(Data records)
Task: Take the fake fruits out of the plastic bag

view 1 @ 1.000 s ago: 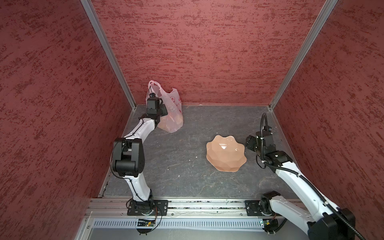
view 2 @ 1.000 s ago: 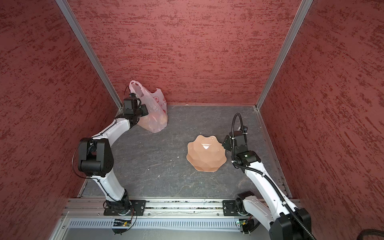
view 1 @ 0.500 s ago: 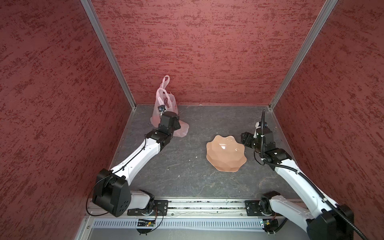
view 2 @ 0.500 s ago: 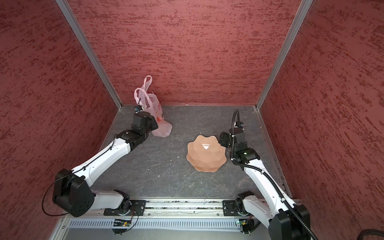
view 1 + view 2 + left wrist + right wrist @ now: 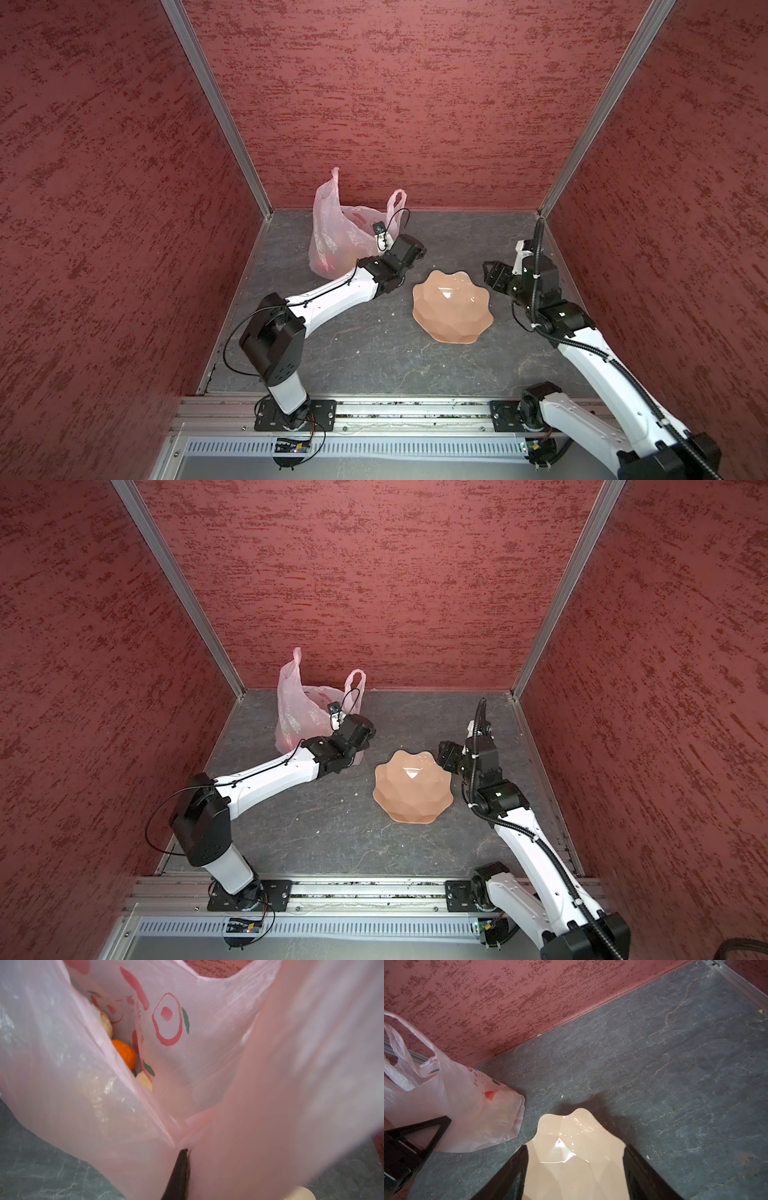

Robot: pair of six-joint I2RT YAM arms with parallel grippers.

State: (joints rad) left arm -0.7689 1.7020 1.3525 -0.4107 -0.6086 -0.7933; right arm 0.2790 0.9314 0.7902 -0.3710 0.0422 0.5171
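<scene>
The fruits [image 5: 124,1056] lay in the bag [image 5: 207,1059] just ahead of the left pincer [image 5: 182,1167] (pinching or not, I couldn't tell).

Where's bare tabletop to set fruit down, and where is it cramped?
Free: the tabletop between back wall and dish; also the strip between dish and front rail. Cramped: the gap between plastic bag and dish, filled by the left arm.

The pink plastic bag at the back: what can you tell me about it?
The plastic bag is thin, crinkly, translucent pale pink film with red and green printed marks. It stands on the grey floor near the back left corner, mouth open, two loop handles sticking up. Inside show an orange ball and pale fruits. The left arm reaches its mouth, jaws against a fold.
</scene>
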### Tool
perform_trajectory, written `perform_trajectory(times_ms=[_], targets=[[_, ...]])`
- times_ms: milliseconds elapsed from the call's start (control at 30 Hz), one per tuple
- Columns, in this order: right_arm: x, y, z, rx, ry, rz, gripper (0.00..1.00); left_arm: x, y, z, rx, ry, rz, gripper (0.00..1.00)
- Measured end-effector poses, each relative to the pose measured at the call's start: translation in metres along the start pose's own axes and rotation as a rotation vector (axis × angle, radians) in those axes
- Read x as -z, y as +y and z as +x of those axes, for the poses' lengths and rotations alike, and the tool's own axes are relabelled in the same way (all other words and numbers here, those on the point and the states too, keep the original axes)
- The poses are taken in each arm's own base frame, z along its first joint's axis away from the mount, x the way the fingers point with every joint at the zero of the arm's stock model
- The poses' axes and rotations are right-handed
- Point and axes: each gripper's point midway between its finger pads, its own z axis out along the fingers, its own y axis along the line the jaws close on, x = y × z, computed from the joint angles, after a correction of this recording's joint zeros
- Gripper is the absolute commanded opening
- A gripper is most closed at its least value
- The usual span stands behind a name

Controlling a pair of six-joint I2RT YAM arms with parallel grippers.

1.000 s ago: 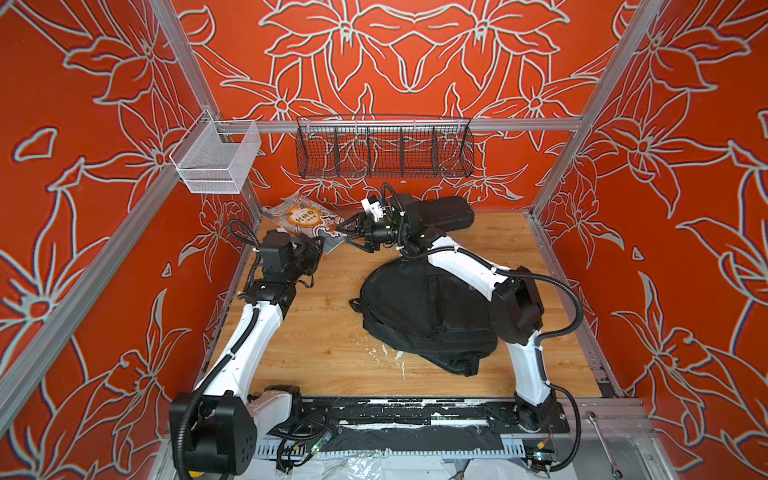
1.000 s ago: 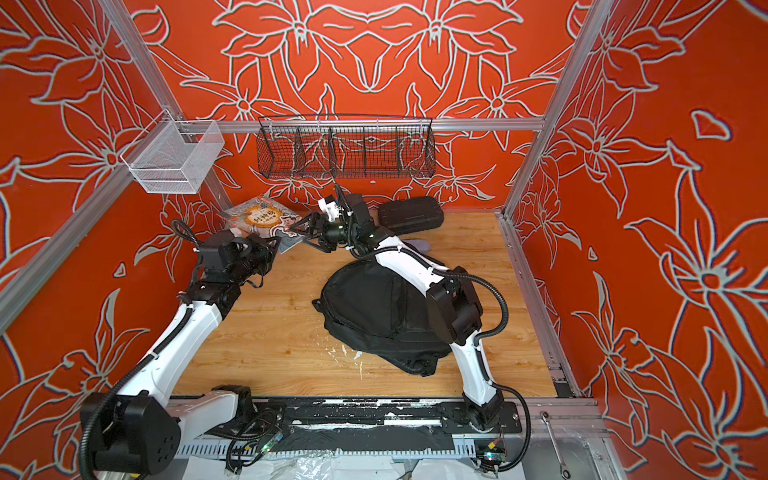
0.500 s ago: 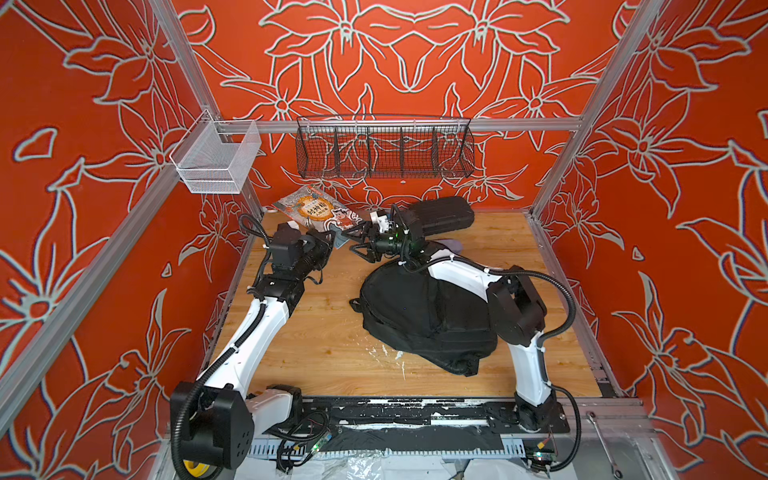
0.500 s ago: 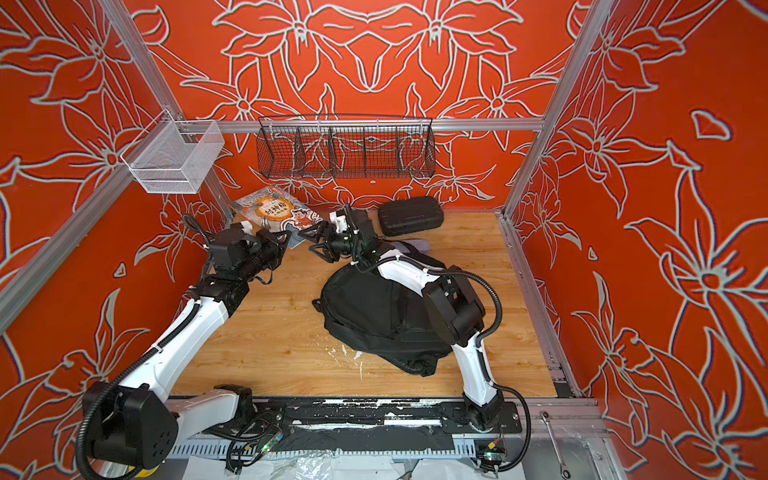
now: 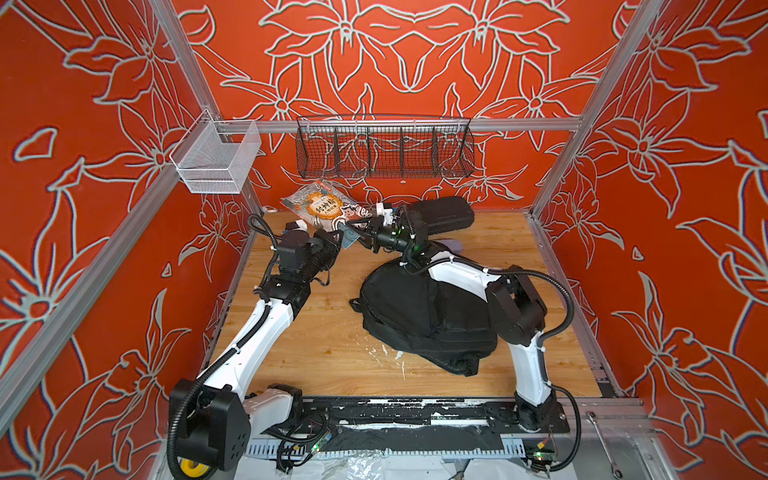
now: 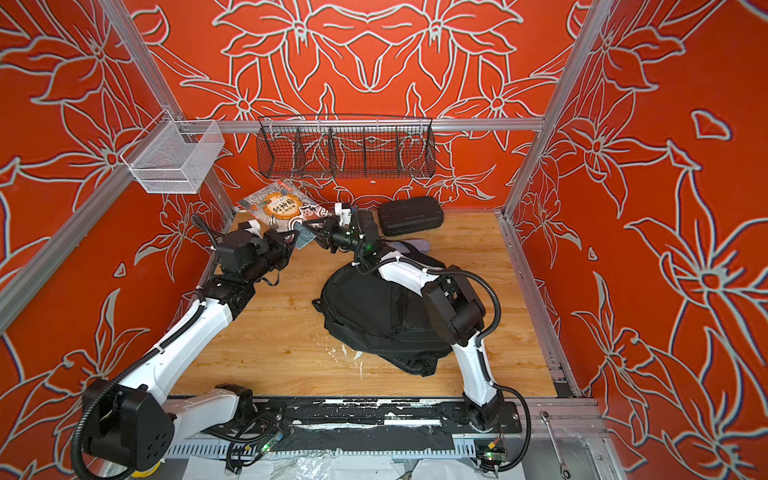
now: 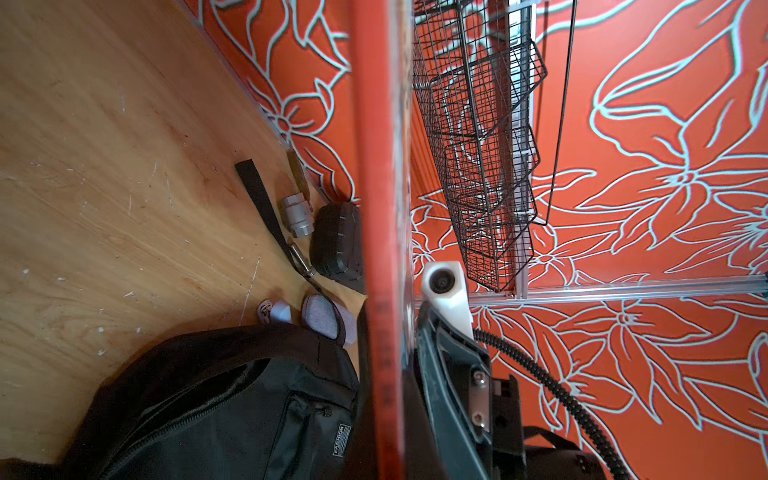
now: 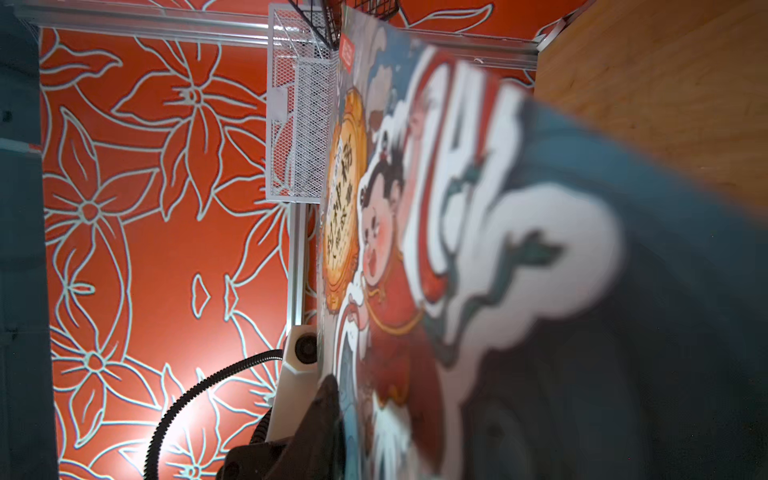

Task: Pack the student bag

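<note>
Though 2 arms reach in, only 1 student bag is on the tabletop. It lies flat in the middle, toward the right edge, partly under the right arm. Counted besides: 1 illustrated book, 1 black ribbed case, 1 grey pouch, 1 small metal cylinder, 1 loose black strap with a clip, 2 baskets and 1 wrench.

The left gripper is clamped tight on the book's lower corner and holds it up, tilted, off the tabletop near the far left corner. The right gripper meets the same corner from the other side, with the book's edge between its fingers. Whether they pinch it I cannot tell, since the blurred cover fills the right wrist view.

The case sits against the far edge near its middle, with the cylinder just beside it and the pouch between case and bag. The tabletop is pale wood, scuffed and flecked with white near the front edge. Red walls with pale flower outlines enclose it on 3 sides. 1 white mesh basket hangs at the far left corner and 1 black wire basket on the back rail. The wrench lies on the metal ledge beyond the front right corner.
</note>
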Motion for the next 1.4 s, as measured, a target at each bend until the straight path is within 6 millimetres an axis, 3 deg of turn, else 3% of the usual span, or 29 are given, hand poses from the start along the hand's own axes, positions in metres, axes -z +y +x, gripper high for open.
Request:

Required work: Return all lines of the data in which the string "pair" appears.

Answer box:
Robot: pair of six-joint I2RT YAM arms with parallel grippers.
Controlling a pair of six-joint I2RT YAM arms with parallel grippers.

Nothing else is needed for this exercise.